The Center appointed Michael Albert as the sole panelist in this matter on April 8, 2011. The Panel finds that it was properly constituted. The Panel has submitted the Statement of Acceptance and Declaration of Impartiality and Independence, as required by the Center to ensure compliance with the Rules, paragraph 7.
4. Factual Background
Complainant owns numerous trademark registrations in the United States for its BURBERRY trademark. Complainant obtained United States registrations for the word mark BURBERRY as early as 1929 and has trademark registrations in over 90 countries (“BURBERRY Trademarks”).
Complainant has made extensive use of the BURBERRY Trademarks in connection with its goods and services and the BURBERRY Trademarks have become uniquely associated with Complainant. As of December 31, 2010, Complainant operated 453 retail locations consisting of 173 BURBERRY stores, 175 concessions, 46 outlet stores and 59 franchise stores in Europe, North America, Asia and the Middle East.
Complainant’s goods are advertised and sold on its website located at “www.burberry.com”. There, Internet users can access information regarding Complainant’s goods, to purchase such goods, to learn more about Complainant, and to obtain the locations of its retail stores. Complainant operates e-commerce in over 27 countries.
The Disputed Domain Name was created on July 7, 2006.
5. Parties’ Contentions
Complainant contends that for more than 90 years it has continuously used the BURBERRY word mark in connection with its products, including high-quality apparel, handbags, wallets, scarves, cosmetics, perfumes, eyewear, watches and other accessories. Complainant contends that it has numerous trademark registrations to the BURBERRY mark in dozens of countries around the world.
Complainant further contends that the Disputed Domain Name is confusingly similar to the BURBERRY Trademarks. The Disputed Domain Name incorporates entirely the BURBERRY word mark. The addition of the generic word “world” does not negate the confusing similarity and is descriptive of the world of Burberry, that is, Complainant’s global reach. Complainant alleges that consumers will likely believe Respondent is authorized by or in some way connected with Complainant.
Complainant further contends that Respondent lacks rights or legitimate interests in the Disputed Domain Name. Respondent is not commonly known by Complainant’s BURBERRY Trademarks. Respondent is not making a legitimate commercial, noncommercial or fair use of the Disputed Domain Name.
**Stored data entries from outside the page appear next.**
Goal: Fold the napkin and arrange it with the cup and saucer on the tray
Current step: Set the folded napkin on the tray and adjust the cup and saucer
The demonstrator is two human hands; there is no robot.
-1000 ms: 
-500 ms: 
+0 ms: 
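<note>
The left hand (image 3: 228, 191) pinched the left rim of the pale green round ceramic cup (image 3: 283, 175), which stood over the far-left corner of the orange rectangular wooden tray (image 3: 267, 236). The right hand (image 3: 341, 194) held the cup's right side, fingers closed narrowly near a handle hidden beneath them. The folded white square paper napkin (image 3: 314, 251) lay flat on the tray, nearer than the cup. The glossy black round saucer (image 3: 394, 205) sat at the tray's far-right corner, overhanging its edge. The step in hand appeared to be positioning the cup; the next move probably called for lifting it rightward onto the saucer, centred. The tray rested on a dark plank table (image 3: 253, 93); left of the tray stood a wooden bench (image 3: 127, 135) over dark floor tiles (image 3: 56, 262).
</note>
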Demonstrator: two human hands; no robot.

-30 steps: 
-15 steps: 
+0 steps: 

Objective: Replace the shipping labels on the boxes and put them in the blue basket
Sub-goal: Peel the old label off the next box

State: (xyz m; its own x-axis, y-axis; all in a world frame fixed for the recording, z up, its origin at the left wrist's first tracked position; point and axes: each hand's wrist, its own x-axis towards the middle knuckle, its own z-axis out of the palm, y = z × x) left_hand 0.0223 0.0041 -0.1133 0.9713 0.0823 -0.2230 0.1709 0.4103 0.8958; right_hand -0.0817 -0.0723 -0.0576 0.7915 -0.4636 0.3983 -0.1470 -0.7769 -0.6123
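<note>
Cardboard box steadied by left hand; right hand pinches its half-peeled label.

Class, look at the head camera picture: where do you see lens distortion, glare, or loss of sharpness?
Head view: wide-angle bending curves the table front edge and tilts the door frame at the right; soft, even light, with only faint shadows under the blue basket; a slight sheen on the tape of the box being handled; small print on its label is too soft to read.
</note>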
Respondent’s website is not a legitimate fan site because Respondent is making commercial use of the Disputed Domain Name by filling the website at the Disputed Domain Name with paid advertising. Complainant alleges Respondent is using the BURBERRY Trademarks as “bait” to attract consumers seeking Burberry’s website, and thereby profiting from Complainant’s fame and consumer confusion. Complainant further contends that Respondent’s recent replacement of Burberry content with a “fan page notice” does not change the fact that Respondent has used the Disputed Domain Name for commercially purposes in the past.
Complainant further contends that Respondent registered the Disputed Domain Name in bad faith. Respondent had knowledge of the BURBERRY Trademarks as evidenced by Respondent’s styling its website as a fan site. Complainant further contends Respondent at least had constructive knowledge of Complainant’s trademark rights because of Complainant’s widespread use and promotion of its famous BURBERRY Trademarks.
Complainant further contends that Respondent intentionally registered the Disputed Domain Name in bad faith to attract, for commercial gain, Internet users who might be seeking Complainant’s own website by using the BURBERRY Trademarks as “bait” and profiting from the resulting confusion. Complainant also alleges that Respondent has a practice of registering domain names which incorporate other well-known trademarks and has registered 80 such domain names, including <chanelworld.com>, <coachoutlet.net>, <coachshoes.net>, <cocacolacompany.net>, <fendifan.com>, <gucciweb.com>, <levi-jean.com>, <nikeairforceoneshoes.net, and <pradafan.com>.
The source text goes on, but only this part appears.